Another event was one of those serendipitous things that happen to you in life that leads you down a certain path. When I was a faculty physician at Duke and active in the North Carolina Medical Society, I attended a committee meeting and just happened to be sitting next to a medical director from Blue Cross NC. As we were chatting, and she said “We need someone like you at Blue Cross because the Affordable Care Act just passed. Our employer groups with health insurance do not understand its implications and how it applies to them. We need a physician who is able to explain the health care side and the policy side of the ACA.” I saw this as a great opportunity to apply my full background in a meaningful way and that’s how I left clinical medicine and moved into a corporate environment. Everything that I’ve done since then can be traced back to that one fortuitous conversation, including the amazing opportunity that I had to move back to the provider side at LabCorp.
How can we “future proof” our career? No matter how expert you are in your niche within health care, realize that there is so much more to the fabric of the healthcare ecosystem than you can ever know. You have to be incredibly open minded to how the system works, how the different players within the system interact, how the money flows and how the regulatory framework impacts the behavior of everyone in it.
Stay curious, you must follow industry news in order to stay relevant, and never stop learning about where you and your organization fit into the overall health care ecosystem. Medicine is now more complex than the human mind can process without help from machines, but it will be a long time before AI could replicate our empathy and contextual thinking.

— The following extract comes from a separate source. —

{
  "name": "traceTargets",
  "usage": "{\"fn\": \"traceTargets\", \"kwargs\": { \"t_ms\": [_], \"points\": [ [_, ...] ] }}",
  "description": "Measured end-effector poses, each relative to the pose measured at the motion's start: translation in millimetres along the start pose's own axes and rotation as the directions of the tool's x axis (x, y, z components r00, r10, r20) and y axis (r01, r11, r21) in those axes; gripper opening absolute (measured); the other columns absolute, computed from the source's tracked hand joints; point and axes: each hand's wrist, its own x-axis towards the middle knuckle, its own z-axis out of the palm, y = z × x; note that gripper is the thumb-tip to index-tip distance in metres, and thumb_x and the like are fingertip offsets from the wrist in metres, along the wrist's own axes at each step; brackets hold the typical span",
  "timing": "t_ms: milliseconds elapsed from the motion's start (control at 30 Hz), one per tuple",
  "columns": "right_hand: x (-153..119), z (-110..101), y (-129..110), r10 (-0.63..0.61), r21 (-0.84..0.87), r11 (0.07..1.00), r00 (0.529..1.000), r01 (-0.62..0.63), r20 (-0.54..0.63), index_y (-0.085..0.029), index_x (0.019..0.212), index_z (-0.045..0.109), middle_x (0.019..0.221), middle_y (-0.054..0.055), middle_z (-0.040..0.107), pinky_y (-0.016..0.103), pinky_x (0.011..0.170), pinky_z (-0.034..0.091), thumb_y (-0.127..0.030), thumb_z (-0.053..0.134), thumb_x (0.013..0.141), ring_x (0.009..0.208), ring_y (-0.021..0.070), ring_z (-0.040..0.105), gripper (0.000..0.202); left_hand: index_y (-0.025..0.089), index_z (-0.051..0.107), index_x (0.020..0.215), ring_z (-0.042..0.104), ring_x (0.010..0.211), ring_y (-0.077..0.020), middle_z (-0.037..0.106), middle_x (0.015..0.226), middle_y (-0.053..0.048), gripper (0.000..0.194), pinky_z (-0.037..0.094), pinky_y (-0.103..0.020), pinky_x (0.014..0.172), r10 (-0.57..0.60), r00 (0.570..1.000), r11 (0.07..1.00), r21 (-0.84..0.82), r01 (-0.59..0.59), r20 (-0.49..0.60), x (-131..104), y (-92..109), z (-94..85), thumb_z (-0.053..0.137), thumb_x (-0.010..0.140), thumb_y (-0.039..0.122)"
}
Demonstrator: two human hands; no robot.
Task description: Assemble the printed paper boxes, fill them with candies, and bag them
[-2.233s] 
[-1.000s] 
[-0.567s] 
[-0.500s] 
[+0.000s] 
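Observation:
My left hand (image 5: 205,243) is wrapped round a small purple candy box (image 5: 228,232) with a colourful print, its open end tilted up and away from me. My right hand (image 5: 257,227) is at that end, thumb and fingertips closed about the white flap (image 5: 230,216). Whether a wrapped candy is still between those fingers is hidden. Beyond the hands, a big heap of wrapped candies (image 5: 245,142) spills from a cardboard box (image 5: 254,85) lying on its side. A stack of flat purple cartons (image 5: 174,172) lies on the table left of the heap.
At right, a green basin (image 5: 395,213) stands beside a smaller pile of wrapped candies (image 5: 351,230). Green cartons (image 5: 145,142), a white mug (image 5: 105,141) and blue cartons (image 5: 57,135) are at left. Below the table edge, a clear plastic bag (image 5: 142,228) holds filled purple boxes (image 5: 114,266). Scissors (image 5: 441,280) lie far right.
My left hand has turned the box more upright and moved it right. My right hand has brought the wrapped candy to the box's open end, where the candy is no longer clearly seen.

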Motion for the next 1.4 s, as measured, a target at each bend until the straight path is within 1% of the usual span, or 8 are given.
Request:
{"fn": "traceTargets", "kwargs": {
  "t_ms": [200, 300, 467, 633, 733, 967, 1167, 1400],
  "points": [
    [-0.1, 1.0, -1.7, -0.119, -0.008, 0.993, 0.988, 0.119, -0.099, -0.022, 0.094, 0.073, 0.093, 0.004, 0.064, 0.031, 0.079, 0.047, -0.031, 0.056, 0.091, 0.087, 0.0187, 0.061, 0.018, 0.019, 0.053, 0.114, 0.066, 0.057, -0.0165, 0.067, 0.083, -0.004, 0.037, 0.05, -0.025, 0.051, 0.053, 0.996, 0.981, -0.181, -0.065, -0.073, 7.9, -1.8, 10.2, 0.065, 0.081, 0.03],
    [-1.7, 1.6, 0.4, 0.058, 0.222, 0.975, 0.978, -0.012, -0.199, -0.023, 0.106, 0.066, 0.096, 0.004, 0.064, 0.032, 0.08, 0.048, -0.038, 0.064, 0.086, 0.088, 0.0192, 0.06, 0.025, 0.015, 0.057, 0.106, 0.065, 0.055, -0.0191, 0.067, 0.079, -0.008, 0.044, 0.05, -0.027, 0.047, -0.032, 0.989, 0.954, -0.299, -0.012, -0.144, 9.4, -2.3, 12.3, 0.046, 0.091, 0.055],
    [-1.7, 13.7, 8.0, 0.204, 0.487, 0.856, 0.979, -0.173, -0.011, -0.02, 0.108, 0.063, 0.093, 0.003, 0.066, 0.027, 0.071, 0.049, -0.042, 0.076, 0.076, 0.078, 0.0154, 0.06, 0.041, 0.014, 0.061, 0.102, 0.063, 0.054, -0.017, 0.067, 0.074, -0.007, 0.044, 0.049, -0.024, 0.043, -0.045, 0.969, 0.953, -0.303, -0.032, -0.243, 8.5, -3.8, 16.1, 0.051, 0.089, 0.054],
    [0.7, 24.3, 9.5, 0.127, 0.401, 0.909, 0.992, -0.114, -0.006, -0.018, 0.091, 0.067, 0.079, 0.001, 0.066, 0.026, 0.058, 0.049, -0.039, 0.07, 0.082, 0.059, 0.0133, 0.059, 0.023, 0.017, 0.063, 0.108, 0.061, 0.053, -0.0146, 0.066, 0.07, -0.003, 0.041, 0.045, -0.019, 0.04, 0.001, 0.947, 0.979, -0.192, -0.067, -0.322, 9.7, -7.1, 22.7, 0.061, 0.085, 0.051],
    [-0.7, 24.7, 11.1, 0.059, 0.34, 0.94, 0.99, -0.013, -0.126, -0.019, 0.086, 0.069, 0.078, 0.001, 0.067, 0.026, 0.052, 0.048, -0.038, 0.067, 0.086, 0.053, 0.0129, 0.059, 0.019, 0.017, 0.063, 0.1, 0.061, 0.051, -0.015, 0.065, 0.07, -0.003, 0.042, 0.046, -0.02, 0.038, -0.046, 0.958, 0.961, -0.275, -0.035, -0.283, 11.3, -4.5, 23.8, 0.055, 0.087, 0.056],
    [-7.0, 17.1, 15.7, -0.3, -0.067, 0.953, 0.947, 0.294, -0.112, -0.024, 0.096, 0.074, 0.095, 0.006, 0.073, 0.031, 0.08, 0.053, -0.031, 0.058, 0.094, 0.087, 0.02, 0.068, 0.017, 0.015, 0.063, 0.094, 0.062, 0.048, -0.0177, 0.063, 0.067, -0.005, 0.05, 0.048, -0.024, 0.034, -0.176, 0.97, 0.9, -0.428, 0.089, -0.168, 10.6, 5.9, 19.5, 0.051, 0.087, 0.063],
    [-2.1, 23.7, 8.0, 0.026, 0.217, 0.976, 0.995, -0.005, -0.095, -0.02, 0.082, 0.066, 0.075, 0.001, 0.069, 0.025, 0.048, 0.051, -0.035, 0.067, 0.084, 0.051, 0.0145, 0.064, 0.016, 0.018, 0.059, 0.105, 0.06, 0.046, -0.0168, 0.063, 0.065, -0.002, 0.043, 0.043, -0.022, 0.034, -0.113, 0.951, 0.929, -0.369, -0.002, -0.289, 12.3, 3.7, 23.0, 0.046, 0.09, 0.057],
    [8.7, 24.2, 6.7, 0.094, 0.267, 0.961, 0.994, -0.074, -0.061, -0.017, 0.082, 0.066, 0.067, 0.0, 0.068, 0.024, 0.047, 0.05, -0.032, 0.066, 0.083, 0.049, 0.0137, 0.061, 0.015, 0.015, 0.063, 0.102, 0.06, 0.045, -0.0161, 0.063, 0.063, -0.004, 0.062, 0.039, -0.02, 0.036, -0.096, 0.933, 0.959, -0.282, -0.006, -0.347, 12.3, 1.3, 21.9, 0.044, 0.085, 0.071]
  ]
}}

Finally, pressure test your own ideas. You will often come at a decision from the viewpoint of an expert in your niche, but it’s important to also consider the perspectives of other stakeholders. When we are able to view any given topic within health care from multiple perspectives, we understand why it’s so difficult to change the system, and why there often is no one “right” answer. Almost every proposed solution has trade-offs.

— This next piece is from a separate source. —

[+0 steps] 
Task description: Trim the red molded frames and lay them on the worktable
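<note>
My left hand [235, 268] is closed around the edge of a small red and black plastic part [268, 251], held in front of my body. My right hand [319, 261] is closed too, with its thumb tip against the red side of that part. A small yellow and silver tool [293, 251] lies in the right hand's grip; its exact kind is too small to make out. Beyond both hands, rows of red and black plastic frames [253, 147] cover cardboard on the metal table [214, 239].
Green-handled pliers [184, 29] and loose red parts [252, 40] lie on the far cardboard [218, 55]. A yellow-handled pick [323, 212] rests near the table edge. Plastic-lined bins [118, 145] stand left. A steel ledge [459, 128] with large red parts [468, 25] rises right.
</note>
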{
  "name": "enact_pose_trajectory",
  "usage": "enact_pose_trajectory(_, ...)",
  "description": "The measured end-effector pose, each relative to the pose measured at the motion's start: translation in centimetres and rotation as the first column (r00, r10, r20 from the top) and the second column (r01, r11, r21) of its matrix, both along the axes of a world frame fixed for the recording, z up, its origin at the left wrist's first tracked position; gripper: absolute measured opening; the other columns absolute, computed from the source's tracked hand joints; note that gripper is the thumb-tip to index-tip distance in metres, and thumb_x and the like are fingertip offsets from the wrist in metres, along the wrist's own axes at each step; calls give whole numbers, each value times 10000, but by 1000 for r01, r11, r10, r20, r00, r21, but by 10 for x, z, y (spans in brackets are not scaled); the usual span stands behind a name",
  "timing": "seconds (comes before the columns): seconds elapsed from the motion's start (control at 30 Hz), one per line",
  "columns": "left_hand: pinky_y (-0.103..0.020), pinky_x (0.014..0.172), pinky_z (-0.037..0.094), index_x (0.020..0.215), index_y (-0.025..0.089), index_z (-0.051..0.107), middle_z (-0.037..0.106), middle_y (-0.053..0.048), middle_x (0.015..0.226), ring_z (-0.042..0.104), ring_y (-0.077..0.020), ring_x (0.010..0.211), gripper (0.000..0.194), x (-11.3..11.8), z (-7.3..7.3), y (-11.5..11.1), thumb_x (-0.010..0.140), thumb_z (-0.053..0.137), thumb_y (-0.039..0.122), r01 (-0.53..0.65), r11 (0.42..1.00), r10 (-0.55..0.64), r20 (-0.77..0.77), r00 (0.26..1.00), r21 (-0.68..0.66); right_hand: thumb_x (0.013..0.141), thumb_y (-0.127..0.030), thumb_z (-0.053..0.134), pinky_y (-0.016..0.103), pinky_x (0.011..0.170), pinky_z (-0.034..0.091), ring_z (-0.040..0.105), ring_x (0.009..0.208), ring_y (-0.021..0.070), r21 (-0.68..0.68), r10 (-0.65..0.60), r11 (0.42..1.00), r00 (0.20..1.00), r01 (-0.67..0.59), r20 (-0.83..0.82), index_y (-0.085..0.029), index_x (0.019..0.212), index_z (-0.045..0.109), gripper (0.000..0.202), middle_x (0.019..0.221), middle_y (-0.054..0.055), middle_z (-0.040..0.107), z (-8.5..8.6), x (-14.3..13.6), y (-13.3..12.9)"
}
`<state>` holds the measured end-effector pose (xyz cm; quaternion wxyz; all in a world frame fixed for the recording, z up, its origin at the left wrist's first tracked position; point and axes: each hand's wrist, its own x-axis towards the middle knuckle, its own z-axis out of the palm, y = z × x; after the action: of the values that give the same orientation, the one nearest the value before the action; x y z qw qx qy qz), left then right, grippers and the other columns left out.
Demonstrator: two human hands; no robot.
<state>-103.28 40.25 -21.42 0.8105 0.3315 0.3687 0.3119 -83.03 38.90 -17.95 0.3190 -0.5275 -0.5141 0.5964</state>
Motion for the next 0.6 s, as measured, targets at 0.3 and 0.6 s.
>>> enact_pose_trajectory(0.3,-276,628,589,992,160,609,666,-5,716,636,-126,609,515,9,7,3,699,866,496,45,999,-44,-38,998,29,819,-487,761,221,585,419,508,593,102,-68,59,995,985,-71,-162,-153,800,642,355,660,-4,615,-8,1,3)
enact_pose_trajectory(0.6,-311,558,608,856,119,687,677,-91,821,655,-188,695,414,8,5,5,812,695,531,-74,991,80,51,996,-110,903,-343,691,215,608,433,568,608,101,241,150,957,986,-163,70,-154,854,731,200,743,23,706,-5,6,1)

What do you believe in? I’ve always been fascinated with learning, and often get made fun of for having three graduate degrees. I am a voracious reader, and I like to think about policy questions that impact health care. There may not ever be a silver bullet that will magically “fix” health care, but if we can be honest about some of the overarching ethical and political questions, use data to make sound decisions, and make steady incremental progress, we can achieve greater financial stability and clinical improvements for patients.